The microwave pinged, and she took her meal through to the lounge, along with a half-litre of Spitfire to wash it down with. Sitting at the table, she dragged a couple of jars of pickle — lime & chilli, and hot mango — from the collection of condiments, and a ten day old copy of the Economist from the pile of magazines.

This was thin fare for her text addiction, the Americas and Finance sections which she had skipped when new. Now the tales of Latin American budgetary confusion and new initiatives in bank regulation seemed even more remote and irrelevant than usual.

Her meal done, she abandoned the washing up in the cooling greasy water in the sink, and fetched another beer. Comfortably sorted, she settled into an armchair to sip her drink, and listen to music.

Spotting the renewed opportunity, two of her cats ambled across, and reached some accommodation on her lap and chest. When they had settled into gently rumbling repose, she felt envious. With all the early start and earlier nap she didn't know what time of day it felt like; it just felt uncomfortable, neither a sleep-time nor a wake-time. At least the food and the beer transformed the general daze into a pleasant haze, if not yet a doze.

The disk faded into silence. Even the rain that had been rattling against the windows in the occasional gusts had ceased. There was a distant glutinous sound of dripping, and closer to, the gentle rumblings of two cats not quite asleep. It was as near silence as could be achieved, and cosy.

Then, suddenly, a change. Two sets of ears pricked up, though Celia herself could hear nothing. Then both cats uncurled and listened intently. She was about to ask them what the matter was, in the way that people who keep cats do, when she felt a tingling, almost a shiver, and the bracelet at her wrist felt suddenly like ice.

At this point, the cats jumped off, and slunk away, Lump to a hidden corner under the table, and Jemmy to her favoured perch on one of the speakers on top of a bookcase, jammed into the few inches spare between it and the ceiling, where she could look out over the whole room and part of the garden while being inconspicuous herself. She wedged herself tightly into the nook, eyes blazing and ears hauled well back.

Celia sat up from her slumped position, and looked around for whatever it might be that had spooked the cats. They didn't even get this worked up when defending their territory. Then at the edge of her hearing, the sound of silvery bells, and then the sound of hooves approaching from great distance. And then again, silence.

A woman in ancient attire leads a white horse to the front door of a small village house.

What the blazes is going on now? she wondered, as the faint noises of a horse gently nickering and the jingling of tack could be heard. She stood cautiously and walked over to the table, where she retrieved a Handspring with a bulky battery pack and a wireless LAN module. Powering it up, she logged on to her home server. For what it was worth the link was encrypted, enough to keep Earthly eavesdroppers out, though she felt it unlikely that the Visitor might want to watch what she was doing amongst all the other swarms of traffic.
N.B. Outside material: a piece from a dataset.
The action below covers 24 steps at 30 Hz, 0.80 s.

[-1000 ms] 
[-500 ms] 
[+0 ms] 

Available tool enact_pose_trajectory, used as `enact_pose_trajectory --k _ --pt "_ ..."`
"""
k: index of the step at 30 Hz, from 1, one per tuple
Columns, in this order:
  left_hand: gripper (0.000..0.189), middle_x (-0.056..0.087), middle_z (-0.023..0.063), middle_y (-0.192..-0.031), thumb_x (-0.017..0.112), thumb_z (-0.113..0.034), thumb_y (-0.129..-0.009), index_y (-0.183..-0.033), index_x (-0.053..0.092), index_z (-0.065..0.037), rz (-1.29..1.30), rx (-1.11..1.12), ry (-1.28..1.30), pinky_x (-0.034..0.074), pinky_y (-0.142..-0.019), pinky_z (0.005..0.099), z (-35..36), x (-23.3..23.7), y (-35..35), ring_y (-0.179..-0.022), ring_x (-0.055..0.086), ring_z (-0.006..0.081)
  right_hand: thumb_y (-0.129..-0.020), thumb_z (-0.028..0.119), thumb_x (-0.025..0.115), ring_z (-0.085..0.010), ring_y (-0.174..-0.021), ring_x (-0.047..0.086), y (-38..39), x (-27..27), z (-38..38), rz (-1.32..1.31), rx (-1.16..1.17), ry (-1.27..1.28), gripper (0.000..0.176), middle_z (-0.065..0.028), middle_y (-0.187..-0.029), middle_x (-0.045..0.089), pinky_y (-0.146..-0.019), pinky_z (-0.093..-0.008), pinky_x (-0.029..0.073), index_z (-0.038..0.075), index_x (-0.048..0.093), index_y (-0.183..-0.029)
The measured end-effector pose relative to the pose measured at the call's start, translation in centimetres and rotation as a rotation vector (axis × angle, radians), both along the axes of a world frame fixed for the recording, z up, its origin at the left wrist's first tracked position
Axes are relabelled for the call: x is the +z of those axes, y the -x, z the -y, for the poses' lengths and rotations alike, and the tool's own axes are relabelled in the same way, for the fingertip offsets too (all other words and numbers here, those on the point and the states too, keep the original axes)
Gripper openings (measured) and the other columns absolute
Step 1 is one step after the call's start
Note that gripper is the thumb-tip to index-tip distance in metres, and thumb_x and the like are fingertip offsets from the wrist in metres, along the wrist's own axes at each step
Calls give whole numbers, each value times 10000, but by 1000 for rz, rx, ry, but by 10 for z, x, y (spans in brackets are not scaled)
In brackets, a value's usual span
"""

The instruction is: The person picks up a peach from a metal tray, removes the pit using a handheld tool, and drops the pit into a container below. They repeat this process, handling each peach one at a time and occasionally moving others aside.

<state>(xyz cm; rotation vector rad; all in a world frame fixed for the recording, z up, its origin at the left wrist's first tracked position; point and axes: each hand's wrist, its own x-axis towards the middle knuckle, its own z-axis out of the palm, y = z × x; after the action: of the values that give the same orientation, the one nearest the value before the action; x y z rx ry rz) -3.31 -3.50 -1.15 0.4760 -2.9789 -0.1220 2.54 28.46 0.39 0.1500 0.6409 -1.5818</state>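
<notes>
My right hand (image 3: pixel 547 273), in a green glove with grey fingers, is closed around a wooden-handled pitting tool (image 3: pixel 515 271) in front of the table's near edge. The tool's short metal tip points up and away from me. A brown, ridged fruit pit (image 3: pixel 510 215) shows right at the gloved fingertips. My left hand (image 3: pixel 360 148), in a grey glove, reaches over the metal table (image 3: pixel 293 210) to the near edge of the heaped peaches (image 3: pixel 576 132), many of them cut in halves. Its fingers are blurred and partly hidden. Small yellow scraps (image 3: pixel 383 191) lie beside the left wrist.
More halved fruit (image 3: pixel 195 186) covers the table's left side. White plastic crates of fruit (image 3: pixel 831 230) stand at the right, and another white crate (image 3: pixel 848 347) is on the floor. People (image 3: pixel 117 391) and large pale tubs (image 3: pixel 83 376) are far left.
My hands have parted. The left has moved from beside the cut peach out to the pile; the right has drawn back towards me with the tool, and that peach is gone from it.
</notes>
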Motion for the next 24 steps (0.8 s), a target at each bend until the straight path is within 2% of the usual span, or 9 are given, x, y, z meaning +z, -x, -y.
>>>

With a window onto a full desktop, she brought up a view through the security camera over the front door as a knock sounded there. In the restricted 160x160 pixel view she could see the figure of a woman in light coloured clothing, and a single white horse standing in the road beyond. Something about the woman stirred strange memories which she couldn't place, but she was certain that this caller was no threat in and of herself, though the cats still showed their quiet terror.

“Don't be such sillies!” she whispered to them, as she went to answer the repeated knock at the door.

Opening it, she saw a young woman, younger than she had expected, still in her teens from the look of her, dressed in simple unbleached linen tunic and trews, decorated with knotwork embroidery in madder, her hair ash blonde, eyes blue, and a silver band at her wrist.

“You!” Celia breathed in partial disbelief, “It really is you. But why? How?”